Abstract

Objective: High blood pressure (HBP) is a major risk factor for cardiovascular disease (CVD) and the prevalence of both is higher in regional versus metropolitan areas. The gut microbiome has emerged as important contributor to HBP, however, the relationship between BP and specific gut microbes and their metabolites is unclear. Here we aimed to determine if specific gut microbes and key metabolites such as short-chain fatty acids (SCFAs) were associated with 24 h BP whether geographic differences exist in Australia. Design and method: We recruited 70 subjects from the community in metropolitan (n = 40) and regional (n = 30) locations in Australia. White coat hypertension was present in 6% and masked hypertension in 19% of the cohort, and 34% were hypertensive. We assessed office and ambulatory BP, dietary intake via food frequency questionnaire, gut metabolites by gas-chromatography, and gut microbiome by 16S sequencing. Results: Mean(±SD) 24 h mean arterial pressure was 90.5 ± 10mmHg, systolic BP 122.8 ± 14.9mmHg, and diastolic 74 ± 8.4mmHg. There was a positive correlation between plasma short-chain fatty acid butyrate and 24 h systolic (r = 0.31, P = 0.01) and diastolic BP (r = 0.29, P = 0.02), confirmed by logistic regressions adjusted for age, sex and BMI (P = 0.001). Fifty seven genus were significantly correlated with diastolic BP (r = 0.38–0.41) after adjustment for multiple comparisons (FDR < 0.1). Inverse Simpson index, a marker of alpha diversity, was negatively correlated with 24 h mean arterial pressure (r = -0.24, P = 0.04), being driven particularly by 24 h diastolic BP and day BP. There were no differences in alpha or beta diversity between metropolitan and regional areas.

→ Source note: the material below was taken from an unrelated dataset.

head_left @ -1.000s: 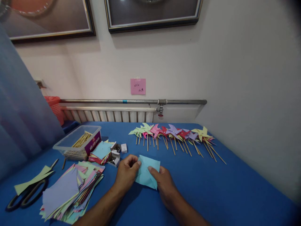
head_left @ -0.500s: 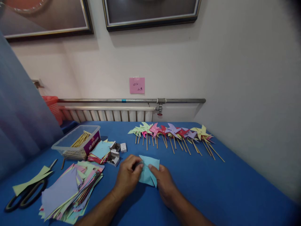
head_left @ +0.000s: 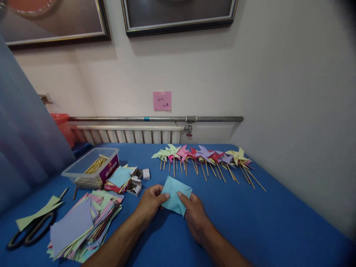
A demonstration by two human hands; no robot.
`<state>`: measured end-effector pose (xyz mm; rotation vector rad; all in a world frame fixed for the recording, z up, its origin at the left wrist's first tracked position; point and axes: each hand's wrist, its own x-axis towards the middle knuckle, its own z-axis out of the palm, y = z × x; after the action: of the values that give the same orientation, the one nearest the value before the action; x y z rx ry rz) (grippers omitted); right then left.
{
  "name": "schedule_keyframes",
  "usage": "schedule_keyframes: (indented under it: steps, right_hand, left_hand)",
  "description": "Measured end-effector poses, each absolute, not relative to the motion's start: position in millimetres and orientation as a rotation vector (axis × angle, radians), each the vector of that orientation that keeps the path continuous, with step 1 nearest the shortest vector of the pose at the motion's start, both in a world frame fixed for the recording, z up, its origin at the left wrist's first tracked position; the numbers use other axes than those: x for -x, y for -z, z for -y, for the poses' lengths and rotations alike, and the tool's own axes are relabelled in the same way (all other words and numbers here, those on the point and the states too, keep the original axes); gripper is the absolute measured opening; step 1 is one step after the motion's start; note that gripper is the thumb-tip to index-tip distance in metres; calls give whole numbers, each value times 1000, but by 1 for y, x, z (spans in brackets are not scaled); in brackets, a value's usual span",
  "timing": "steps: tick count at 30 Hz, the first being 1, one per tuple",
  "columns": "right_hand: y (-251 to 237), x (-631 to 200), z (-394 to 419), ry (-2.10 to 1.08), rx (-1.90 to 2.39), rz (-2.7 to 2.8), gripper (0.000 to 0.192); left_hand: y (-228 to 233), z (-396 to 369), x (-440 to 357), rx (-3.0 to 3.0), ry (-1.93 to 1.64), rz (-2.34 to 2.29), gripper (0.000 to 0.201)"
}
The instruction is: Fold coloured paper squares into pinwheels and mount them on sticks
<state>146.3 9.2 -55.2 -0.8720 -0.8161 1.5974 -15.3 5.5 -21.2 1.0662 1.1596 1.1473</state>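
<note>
A light blue square of paper (head_left: 174, 196) lies on the blue table (head_left: 250, 222), turned like a diamond with its flaps partly folded in. My left hand (head_left: 151, 205) grips its left edge with thumb and fingers. My right hand (head_left: 195, 215) pinches the paper near its middle from the right side. Both forearms reach in from the bottom edge of the view.
A row of finished paper pinwheels (head_left: 203, 157) on wooden sticks lies behind the hands. On the left are a clear bin of sticks (head_left: 93, 167), small boxes of pins (head_left: 136, 180), stacks of coloured paper (head_left: 83, 224) and black scissors (head_left: 26, 231).
The blue paper has been turned from a slanted square to a diamond, with a flap folded toward its middle. Both hands stayed on it and shifted slightly.
</note>
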Motion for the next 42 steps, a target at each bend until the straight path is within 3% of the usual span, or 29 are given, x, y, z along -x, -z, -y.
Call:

Participants from metropolitan areas, however, had significantly lower levels of total SCFAs, acetate and butyrate (P < 0.05) without having any differences in fibre intake. Conclusions: This is the first study to analyse BP as a continuous variable, suggesting it is associated with a less diverse gut microbiome, higher levels of butyrate, and several genus of gut bacteria. Further studies will need to determine a causal relationship for these associations. We did not find a gut microbial difference between metropolitan and regional participants, but the latter had lower levels of SCFAs, which could help explain their predisposition to hypertension and cardiovascular disease.